My thoughts followed a strange path to what kind of future this patient would expect to have if he did somehow live. Morbidity, mortality, length of stay, cost of treatment, rehabilitation, pain and suffering, medications, support from family/friends, future income and a long list of other thoughts began to race through my tired mind; thoughts alien to the newer "get the tube, get the line, let the surgeons figure out the rest" paramedics. Thoughts that probably appeared because it was now me laying on that table and not some random, unfortunate person.

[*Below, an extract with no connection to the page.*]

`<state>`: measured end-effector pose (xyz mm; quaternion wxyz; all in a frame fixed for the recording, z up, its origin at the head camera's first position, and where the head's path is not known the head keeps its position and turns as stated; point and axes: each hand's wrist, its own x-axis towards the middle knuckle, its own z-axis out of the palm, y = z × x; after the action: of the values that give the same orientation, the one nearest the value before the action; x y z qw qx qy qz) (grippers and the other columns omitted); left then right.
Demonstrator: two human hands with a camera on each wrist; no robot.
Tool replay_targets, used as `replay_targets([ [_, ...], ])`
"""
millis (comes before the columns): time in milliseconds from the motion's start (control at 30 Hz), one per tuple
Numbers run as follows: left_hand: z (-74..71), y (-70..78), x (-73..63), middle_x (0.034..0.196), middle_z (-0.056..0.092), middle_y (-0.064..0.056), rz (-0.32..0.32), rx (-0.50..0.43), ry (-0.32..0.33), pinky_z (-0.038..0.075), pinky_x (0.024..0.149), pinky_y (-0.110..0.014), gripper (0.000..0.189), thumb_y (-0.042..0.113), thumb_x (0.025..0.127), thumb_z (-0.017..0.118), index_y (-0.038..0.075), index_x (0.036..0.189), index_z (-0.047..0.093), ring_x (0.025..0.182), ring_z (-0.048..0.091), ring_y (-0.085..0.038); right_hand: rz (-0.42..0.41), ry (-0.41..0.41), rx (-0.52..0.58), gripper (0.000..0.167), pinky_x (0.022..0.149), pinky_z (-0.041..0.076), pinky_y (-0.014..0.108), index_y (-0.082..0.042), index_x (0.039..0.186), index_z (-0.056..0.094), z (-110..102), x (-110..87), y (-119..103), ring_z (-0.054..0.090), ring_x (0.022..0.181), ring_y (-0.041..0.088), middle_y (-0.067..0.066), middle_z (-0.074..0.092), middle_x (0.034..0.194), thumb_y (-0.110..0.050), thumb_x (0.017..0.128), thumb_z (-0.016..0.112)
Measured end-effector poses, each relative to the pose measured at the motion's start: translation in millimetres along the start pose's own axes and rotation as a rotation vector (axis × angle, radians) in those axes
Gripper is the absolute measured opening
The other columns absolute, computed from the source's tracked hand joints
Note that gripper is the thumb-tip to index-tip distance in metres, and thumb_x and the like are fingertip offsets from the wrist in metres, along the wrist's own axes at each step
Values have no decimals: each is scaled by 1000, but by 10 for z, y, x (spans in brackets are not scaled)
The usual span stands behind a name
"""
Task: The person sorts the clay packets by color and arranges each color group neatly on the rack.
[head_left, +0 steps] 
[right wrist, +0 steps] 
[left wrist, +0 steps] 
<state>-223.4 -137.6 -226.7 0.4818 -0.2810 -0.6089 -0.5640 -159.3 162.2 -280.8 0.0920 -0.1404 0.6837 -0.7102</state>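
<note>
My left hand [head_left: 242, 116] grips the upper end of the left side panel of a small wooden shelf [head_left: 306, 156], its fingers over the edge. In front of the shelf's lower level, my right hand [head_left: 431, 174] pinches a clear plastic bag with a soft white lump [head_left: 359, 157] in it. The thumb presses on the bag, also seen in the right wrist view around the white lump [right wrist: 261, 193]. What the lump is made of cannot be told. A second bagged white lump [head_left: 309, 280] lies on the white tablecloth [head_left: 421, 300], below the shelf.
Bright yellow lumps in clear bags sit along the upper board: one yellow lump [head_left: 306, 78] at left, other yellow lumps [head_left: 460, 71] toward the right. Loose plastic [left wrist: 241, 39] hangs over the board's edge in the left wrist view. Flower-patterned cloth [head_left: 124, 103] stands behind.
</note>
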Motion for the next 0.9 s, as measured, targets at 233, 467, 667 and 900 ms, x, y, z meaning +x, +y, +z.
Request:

After this patient was whisked off to the surgical suite, my motorcycle riding partner and I went back in service. An unnatural quiet joined us. Ironically, both of us rode our motorcycles (together) into work this evening. We even had a long discussion about serious motorcycle trauma with our Chief at shift change. Our now eerie silence began to unnerve me. I knew she too had been affected by what we had just witnessed. I also thought she'll talk to me if and when she's ready to. The night had given way to the day. Our shift had come to an end. The patient had also given way to his injuries and had passed on. I knew that in a few short days, somewhere in the city a sidewalk memorial with candles, flowers, balloons and a youthful, smiling picture would occupy some street corner briefly reminding passersby that someone was very loved, and had passed away there.
My partner and I rode home together after the shift. The unnatural silence came for the ride too. She and I rode off into the sunrise -- silent, without expression. We took it easy, rode the slow lane and let the hurried others pass. Both of us probably digesting how "close to home" this job just hit.